### EXERCISE GOAL
Repeat the listing word for word, but skip any pictures.

### SUPPLIED INFORMATION
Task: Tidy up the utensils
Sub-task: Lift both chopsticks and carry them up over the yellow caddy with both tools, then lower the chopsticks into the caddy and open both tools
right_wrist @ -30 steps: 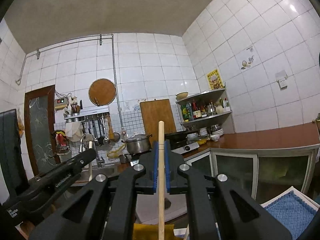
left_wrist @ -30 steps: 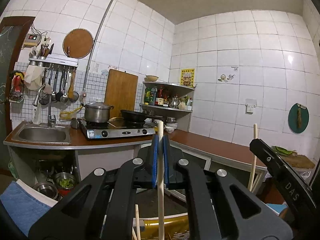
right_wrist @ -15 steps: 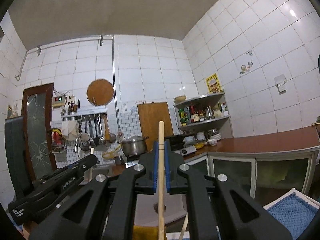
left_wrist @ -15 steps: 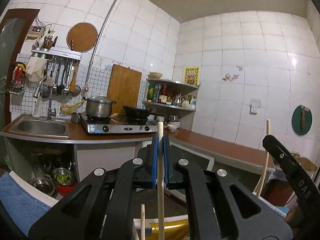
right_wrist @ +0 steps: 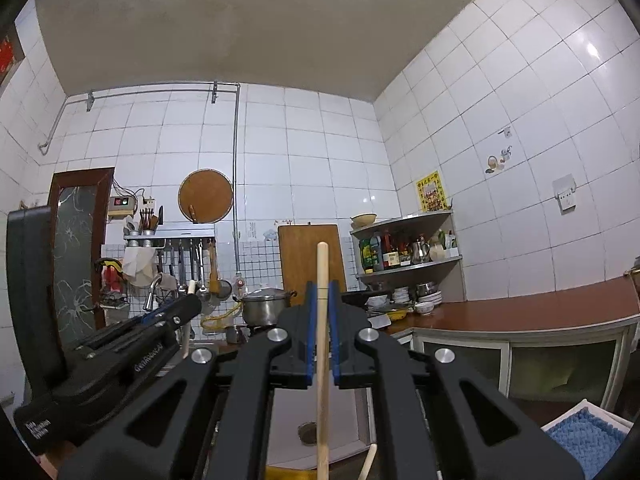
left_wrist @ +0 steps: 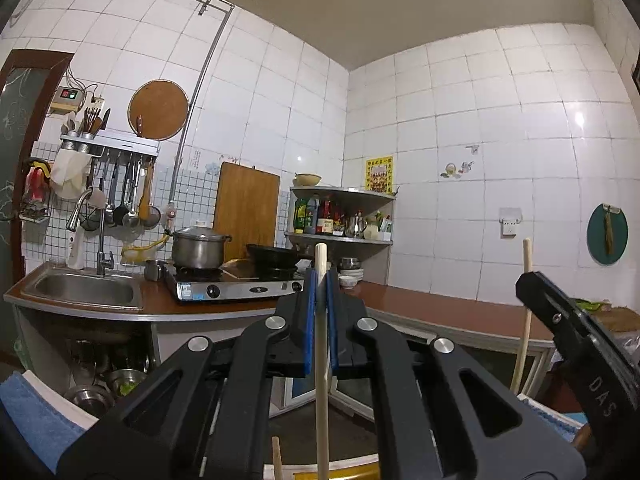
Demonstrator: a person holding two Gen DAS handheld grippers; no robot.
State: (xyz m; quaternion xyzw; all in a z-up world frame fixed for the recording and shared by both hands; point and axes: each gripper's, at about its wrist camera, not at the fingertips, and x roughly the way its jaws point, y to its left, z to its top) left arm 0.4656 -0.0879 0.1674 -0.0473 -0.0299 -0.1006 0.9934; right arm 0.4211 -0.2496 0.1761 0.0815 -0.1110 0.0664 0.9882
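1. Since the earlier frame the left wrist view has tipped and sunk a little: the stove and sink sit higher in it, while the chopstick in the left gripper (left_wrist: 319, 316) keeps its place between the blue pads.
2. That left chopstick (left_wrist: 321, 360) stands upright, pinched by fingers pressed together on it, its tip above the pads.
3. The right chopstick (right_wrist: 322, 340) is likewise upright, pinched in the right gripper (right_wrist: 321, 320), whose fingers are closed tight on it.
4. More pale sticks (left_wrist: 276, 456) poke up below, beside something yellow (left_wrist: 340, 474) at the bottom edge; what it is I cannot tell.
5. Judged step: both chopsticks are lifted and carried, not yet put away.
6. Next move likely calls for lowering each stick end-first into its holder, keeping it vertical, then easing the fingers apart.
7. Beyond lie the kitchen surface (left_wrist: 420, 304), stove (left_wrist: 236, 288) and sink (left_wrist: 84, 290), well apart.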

### EXERCISE RESPONSE
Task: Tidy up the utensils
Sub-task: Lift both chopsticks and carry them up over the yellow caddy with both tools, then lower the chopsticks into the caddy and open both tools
right_wrist @ -30 steps: 
left_wrist @ -30 steps: 
right_wrist @ -15 steps: 
left_wrist @ -15 steps: 
right_wrist @ +0 steps: 
left_wrist @ +0 steps: 
Demonstrator: a person holding two Gen DAS handheld grippers; no robot.
State: (xyz m; quaternion xyzw; all in a z-up world frame fixed for the recording and shared by both hands; point and axes: each gripper's, at about its wrist camera, not at the fingertips, and x roughly the way its jaws point, y to its left, z to its top) left arm 0.4656 -0.0879 0.1674 -0.0473 -0.0299 -0.1006 0.9934; right arm 0.4211 -0.2496 0.1761 0.0815 -0.1110 0.0664 0.9882
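1. Since the earlier frame the left wrist view has tipped and sunk a little: the stove and sink sit higher in it, while the chopstick in the left gripper (left_wrist: 319, 316) keeps its place between the blue pads.
2. That left chopstick (left_wrist: 321, 360) stands upright, pinched by fingers pressed together on it, its tip above the pads.
3. The right chopstick (right_wrist: 322, 340) is likewise upright, pinched in the right gripper (right_wrist: 321, 320), whose fingers are closed tight on it.
4. More pale sticks (left_wrist: 276, 456) poke up below, beside something yellow (left_wrist: 340, 474) at the bottom edge; what it is I cannot tell.
5. Judged step: both chopsticks are lifted and carried, not yet put away.
6. Next move likely calls for lowering each stick end-first into its holder, keeping it vertical, then easing the fingers apart.
7. Beyond lie the kitchen surface (left_wrist: 420, 304), stove (left_wrist: 236, 288) and sink (left_wrist: 84, 290), well apart.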

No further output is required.